ACTION ITEM | The listing below is the input. Say how many of its lines contain "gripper", giving the number alone.

STORED DATA |
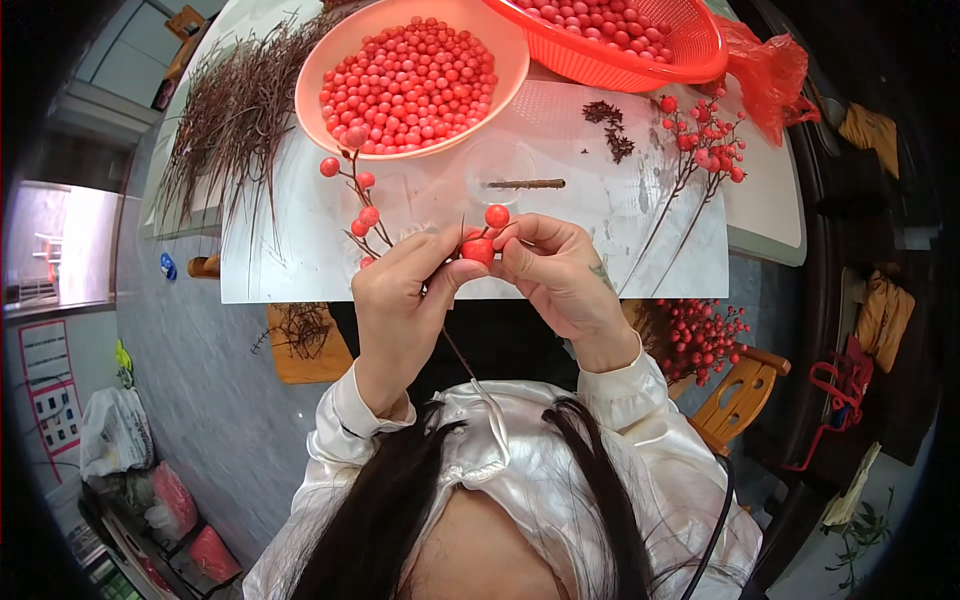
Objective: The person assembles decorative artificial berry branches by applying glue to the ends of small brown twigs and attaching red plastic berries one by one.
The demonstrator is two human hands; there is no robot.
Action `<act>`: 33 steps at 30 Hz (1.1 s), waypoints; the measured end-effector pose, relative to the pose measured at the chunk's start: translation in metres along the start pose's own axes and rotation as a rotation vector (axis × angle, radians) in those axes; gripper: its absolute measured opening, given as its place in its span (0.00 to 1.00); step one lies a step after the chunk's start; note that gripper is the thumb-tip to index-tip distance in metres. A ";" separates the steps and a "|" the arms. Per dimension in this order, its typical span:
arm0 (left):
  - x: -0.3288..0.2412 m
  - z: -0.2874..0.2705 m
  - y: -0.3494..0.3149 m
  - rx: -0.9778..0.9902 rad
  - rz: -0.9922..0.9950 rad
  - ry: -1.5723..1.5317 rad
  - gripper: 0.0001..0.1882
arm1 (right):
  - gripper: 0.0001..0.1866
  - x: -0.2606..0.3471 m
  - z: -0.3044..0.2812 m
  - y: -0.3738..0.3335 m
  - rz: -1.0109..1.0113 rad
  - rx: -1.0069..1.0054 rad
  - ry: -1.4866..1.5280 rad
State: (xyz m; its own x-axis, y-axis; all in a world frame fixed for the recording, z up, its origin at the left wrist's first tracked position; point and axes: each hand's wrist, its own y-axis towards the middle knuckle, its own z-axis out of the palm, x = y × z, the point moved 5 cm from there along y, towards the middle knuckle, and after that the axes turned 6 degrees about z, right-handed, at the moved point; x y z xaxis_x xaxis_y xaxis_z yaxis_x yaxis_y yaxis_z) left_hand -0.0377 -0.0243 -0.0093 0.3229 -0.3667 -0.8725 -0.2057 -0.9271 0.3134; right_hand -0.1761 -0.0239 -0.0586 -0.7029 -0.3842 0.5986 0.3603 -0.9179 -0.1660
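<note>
My left hand (pixel 405 295) is closed around a brown-stemmed artificial berry branch (pixel 383 235), whose red berries stick out above and beside the fingers. Its thin stem runs down below that hand toward my chest. Between my hands, one red berry (pixel 478 250) sits at the left fingertips, and another berry (pixel 497 216) stands just above it. My right hand (pixel 565 280) pinches at a thin twig of the branch beside these berries; its fingertips partly hide the twig. A brown stick (pixel 527 184) lies in a small clear dish (pixel 480 190) just beyond my hands.
A pale bowl (pixel 312 95) of loose red berries and a red basket (pixel 690 62) of berries stand at the back. Bare brown twigs (pixel 235 115) lie left. Finished-looking berry branches (pixel 705 145) rest right, near dark scraps (pixel 612 130). More berries (pixel 700 335) sit below the table's right edge.
</note>
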 end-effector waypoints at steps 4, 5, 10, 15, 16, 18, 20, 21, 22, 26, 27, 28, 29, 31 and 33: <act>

SOLVED PROBLEM | 3